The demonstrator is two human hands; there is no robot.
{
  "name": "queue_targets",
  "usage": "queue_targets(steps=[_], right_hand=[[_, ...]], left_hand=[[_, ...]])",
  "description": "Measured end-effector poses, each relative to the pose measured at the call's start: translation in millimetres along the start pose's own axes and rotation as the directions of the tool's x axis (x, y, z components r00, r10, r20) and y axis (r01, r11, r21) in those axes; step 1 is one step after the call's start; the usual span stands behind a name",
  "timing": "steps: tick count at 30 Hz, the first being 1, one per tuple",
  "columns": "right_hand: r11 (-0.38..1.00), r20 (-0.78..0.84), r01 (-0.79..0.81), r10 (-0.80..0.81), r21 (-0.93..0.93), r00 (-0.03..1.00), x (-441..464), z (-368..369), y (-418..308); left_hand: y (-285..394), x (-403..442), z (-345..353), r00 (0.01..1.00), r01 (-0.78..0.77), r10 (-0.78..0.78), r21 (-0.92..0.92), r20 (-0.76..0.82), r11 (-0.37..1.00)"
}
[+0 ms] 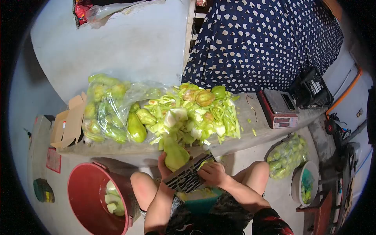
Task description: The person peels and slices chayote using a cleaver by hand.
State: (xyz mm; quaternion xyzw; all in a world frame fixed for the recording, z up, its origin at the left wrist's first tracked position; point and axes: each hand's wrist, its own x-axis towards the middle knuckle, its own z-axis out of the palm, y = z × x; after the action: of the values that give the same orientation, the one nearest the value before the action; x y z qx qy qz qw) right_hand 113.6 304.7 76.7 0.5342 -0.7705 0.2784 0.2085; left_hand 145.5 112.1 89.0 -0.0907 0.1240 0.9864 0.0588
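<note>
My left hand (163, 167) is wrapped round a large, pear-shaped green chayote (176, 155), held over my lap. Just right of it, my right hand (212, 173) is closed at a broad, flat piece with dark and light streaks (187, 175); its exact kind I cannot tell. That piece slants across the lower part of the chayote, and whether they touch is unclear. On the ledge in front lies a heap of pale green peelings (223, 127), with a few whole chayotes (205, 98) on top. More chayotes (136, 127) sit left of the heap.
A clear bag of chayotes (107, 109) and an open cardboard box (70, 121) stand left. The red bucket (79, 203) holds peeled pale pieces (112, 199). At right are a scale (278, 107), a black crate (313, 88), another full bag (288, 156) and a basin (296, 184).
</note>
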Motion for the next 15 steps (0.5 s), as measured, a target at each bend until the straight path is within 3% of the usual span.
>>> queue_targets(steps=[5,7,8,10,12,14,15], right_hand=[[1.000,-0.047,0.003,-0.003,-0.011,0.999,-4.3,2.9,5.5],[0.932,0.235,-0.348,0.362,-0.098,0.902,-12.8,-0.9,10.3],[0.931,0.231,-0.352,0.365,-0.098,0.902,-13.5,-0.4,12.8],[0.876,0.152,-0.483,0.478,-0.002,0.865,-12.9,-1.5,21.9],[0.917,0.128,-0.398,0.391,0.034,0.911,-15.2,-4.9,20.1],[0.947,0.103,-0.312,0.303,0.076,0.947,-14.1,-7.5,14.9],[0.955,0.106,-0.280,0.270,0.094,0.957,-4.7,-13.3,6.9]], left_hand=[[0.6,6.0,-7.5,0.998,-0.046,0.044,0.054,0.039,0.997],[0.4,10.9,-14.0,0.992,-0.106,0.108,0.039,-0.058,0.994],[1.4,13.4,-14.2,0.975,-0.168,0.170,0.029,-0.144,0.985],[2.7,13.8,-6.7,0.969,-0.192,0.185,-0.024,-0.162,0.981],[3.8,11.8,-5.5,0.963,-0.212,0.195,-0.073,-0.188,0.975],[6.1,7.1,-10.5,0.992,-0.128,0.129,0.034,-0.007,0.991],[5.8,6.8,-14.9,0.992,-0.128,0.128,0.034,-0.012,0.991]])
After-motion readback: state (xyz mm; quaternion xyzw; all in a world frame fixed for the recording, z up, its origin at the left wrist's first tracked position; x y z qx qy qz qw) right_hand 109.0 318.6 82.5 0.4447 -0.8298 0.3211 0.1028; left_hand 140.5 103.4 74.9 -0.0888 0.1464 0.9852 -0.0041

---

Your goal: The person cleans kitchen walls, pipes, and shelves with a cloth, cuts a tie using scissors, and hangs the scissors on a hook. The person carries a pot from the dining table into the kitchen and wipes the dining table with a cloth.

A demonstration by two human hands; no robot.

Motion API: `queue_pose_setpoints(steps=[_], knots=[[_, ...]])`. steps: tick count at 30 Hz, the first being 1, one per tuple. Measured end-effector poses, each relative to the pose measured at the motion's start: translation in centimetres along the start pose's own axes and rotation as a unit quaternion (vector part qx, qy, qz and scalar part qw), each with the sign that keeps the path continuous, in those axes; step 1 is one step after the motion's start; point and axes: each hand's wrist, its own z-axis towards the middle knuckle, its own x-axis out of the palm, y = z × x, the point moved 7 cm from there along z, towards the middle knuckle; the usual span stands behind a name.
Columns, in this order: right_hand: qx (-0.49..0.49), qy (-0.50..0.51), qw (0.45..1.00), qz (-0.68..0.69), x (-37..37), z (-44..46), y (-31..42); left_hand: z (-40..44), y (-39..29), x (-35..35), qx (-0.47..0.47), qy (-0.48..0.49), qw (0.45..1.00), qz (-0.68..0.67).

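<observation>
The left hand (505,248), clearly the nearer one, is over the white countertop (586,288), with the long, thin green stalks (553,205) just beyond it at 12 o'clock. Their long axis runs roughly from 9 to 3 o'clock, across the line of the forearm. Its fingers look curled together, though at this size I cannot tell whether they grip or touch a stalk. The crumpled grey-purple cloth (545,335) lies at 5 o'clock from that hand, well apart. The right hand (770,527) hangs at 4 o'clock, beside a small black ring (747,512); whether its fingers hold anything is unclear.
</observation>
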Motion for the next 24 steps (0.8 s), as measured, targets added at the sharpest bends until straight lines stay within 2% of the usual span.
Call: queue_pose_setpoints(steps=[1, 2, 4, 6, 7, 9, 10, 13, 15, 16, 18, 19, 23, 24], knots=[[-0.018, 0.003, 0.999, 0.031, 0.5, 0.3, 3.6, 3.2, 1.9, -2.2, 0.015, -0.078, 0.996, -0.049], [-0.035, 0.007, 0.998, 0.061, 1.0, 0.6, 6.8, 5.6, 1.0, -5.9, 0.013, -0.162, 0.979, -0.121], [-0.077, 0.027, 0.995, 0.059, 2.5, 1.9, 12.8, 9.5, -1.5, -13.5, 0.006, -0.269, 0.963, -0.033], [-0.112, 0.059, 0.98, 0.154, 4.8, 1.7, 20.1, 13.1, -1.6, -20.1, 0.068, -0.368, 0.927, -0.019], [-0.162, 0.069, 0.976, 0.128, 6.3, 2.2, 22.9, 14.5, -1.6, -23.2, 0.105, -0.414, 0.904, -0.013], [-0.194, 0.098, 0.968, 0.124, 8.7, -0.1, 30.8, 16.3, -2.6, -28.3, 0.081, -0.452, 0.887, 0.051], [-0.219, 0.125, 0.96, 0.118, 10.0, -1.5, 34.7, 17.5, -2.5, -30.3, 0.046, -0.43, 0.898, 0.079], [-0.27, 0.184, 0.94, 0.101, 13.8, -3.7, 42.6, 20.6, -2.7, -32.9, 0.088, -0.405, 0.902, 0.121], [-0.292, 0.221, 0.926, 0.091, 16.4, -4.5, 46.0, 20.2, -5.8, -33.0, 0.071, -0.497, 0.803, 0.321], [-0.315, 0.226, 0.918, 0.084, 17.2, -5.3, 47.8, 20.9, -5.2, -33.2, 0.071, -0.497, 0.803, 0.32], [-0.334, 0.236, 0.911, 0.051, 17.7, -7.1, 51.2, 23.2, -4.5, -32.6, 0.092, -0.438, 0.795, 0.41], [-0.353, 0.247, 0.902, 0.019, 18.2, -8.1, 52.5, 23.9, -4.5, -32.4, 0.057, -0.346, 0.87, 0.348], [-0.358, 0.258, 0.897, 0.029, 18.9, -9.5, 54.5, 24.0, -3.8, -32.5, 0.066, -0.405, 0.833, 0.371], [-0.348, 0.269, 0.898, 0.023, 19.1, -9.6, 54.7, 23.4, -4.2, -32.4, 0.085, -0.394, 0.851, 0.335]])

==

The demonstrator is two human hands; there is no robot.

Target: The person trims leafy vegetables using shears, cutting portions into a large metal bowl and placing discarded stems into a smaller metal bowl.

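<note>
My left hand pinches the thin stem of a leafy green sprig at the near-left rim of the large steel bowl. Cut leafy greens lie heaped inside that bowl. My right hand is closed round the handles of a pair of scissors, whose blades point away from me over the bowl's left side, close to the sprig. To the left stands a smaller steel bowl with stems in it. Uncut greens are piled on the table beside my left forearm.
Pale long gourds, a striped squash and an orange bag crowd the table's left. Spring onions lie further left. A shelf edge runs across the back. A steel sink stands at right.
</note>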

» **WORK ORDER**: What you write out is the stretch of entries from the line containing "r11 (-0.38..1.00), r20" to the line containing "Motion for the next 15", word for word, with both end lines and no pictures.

» **WRITTEN RESPONSE**:
  "columns": "right_hand: r11 (-0.38..1.00), r20 (-0.78..0.84), r01 (-0.79..0.81), r10 (-0.80..0.81), r21 (-0.93..0.93), r00 (-0.03..1.00), x (-441..464), z (-368..369), y (-418..308); left_hand: y (-285..394), x (-403..442), z (-345..353), r00 (0.01..1.00), r01 (-0.78..0.77), r10 (-0.78..0.78), r21 (-0.92..0.92), r20 (-0.76..0.82), r11 (-0.37..1.00)"
}
[+0 ms] 
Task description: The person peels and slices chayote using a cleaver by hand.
State: (xyz mm; quaternion xyzw; all in a world frame fixed for the recording, z up, its origin at the left wrist's first tracked position; point and axes: each hand's wrist, its own x-axis towards the middle knuckle, its own z-axis out of the palm, y = z × x; after the action: of the values that give the same orientation, the one nearest the value before the action; x y z qx qy qz qw) right_hand 113.6 304.7 76.7 0.5342 -0.7705 0.2784 0.2085; left_hand 145.5 112.1 89.0 -0.0907 0.1240 0.9864 0.0588
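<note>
My left hand (163, 167) is wrapped round a large, pear-shaped green chayote (176, 155), held over my lap. Just right of it, my right hand (212, 173) is closed at a broad, flat piece with dark and light streaks (187, 175); its exact kind I cannot tell. That piece slants across the lower part of the chayote, and whether they touch is unclear. On the ledge in front lies a heap of pale green peelings (223, 127), with a few whole chayotes (205, 98) on top. More chayotes (136, 127) sit left of the heap.
A clear bag of chayotes (107, 109) and an open cardboard box (70, 121) stand left. The red bucket (79, 203) holds peeled pale pieces (112, 199). At right are a scale (278, 107), a black crate (313, 88), another full bag (288, 156) and a basin (296, 184).
</note>
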Motion for the next 15 steps (0.5 s), as measured, a target at each bend until the straight path is within 3% of the usual span.

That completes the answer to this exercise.